• **PROBLEM DESCRIPTION**
For each line in the data below that has the word "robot", copy that line.

*** RECORDS FOR THE EXERCISE Section Begins ***

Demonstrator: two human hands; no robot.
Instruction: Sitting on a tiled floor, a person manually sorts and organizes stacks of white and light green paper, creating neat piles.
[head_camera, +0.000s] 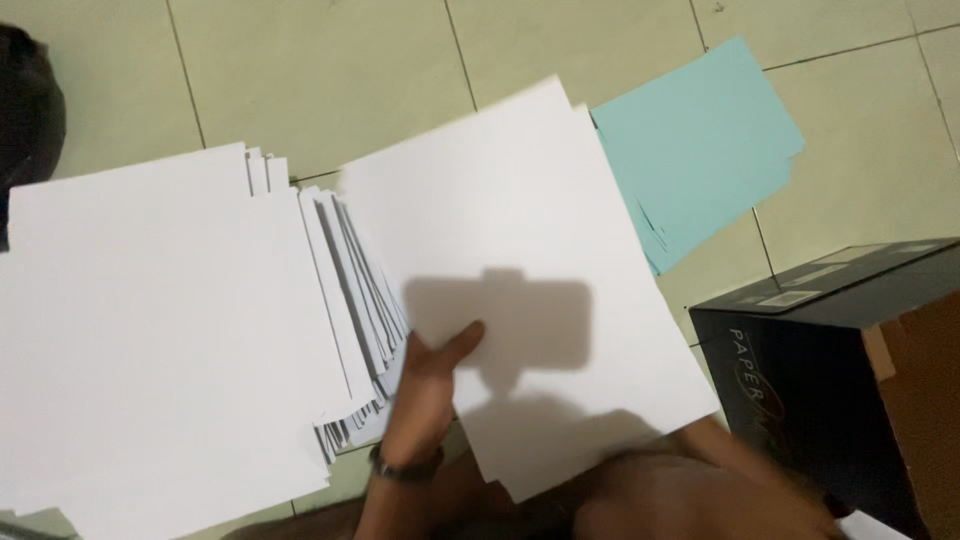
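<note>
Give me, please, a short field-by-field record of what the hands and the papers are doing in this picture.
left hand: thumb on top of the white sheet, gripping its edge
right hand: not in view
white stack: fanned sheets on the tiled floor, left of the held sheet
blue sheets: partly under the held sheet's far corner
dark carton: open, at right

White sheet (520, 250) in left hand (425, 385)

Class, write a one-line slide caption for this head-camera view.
Left hand holds a white sheet beside a fanned white paper stack on a tiled floor.
</note>
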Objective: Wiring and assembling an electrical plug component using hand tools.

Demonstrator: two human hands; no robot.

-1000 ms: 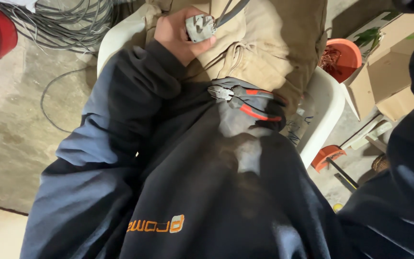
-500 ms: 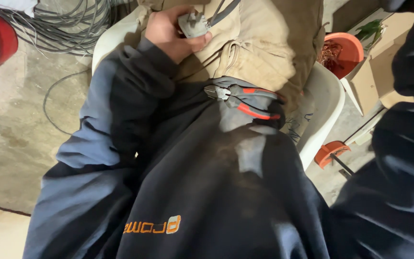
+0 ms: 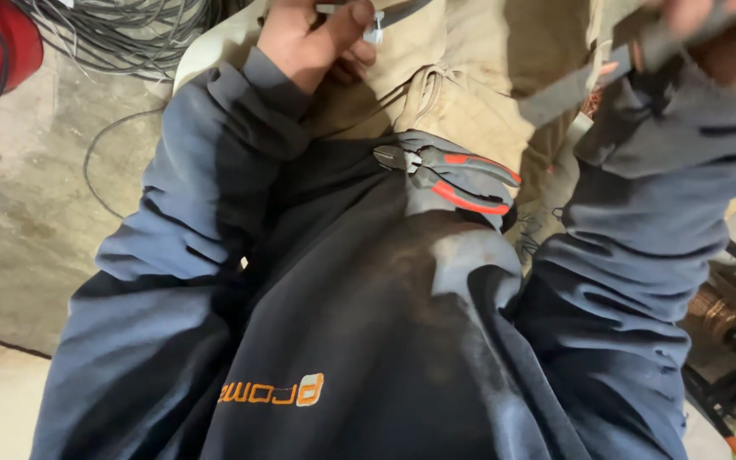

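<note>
Hands are sitting closer to the lens than half a second ago, and the right hand (image 3: pixel 709 17), then out of view, is now showing far right, blurred, curling around a grey strip (image 3: pixel 572 85). Left hand (image 3: pixel 317 38) is pinching a small grey-and-white piece (image 3: pixel 374 25) over the tan trousers (image 3: pixel 462 102). Red-handled pliers (image 3: pixel 453 175) are lying on the lap. Far left, a red bucket (image 3: pixel 2 47) is holding black cable.

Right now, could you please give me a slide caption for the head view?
Seated person's left hand grips a grey cable; red-handled pliers rest on their lap.
</note>
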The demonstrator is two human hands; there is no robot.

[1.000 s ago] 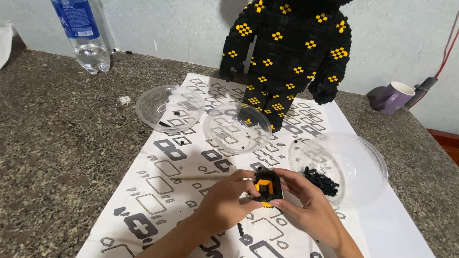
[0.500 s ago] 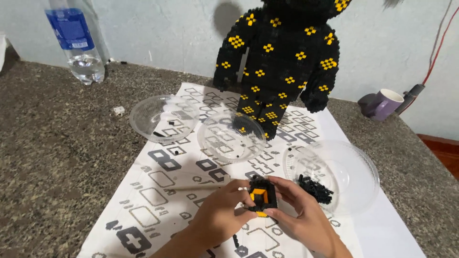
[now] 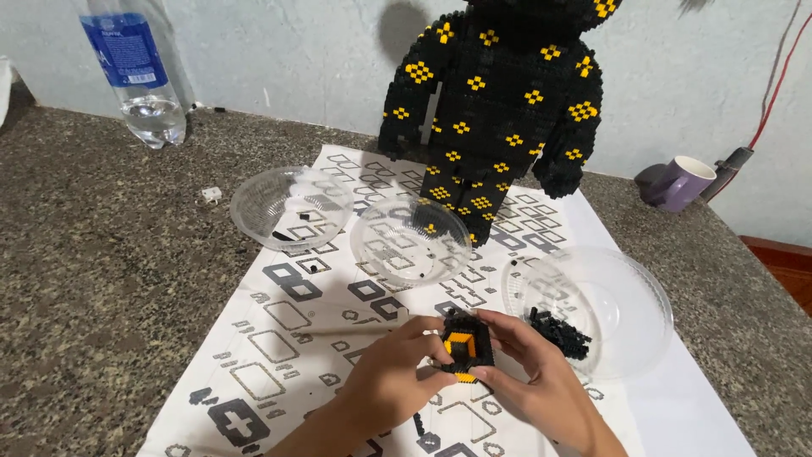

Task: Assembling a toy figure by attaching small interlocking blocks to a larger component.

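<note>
Low on the printed sheet [image 3: 279, 355], at about 6 o'clock, both hands meet on a small block piece [image 3: 463, 345], black with an orange-yellow centre. Left hand [image 3: 391, 379] pinches its left edge, fingers closed on it; right hand [image 3: 533, 368] curls round the right side, also closed on it. Piece looks light and rigid, but made of tiny pressed-together bricks (likely to shed parts if squeezed hard). Best gripped by the flat outer sides, as now. Dish [image 3: 630, 283] with loose black bricks [image 3: 560, 332] sits at 3 o'clock; tall block figure [image 3: 499, 110] stands at 12.
</note>
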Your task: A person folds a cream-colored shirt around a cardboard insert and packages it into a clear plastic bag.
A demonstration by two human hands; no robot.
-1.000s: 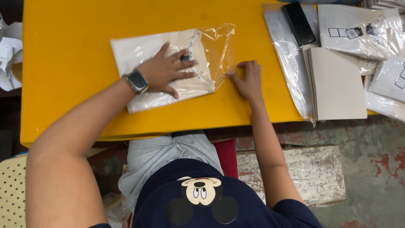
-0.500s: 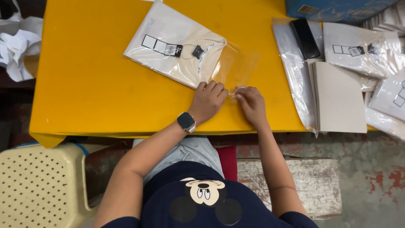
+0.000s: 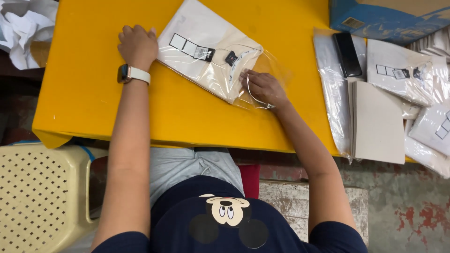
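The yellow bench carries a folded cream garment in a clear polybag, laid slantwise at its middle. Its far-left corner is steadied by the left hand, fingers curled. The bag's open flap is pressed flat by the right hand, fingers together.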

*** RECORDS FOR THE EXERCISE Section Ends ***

• **OUTPUT FOR THIS EXERCISE**
Demonstrator: two human hands; no robot.
Demonstrator: two human hands; no robot.
The demonstrator is two human hands; there is no robot.
A demonstration by two human hands; no robot.

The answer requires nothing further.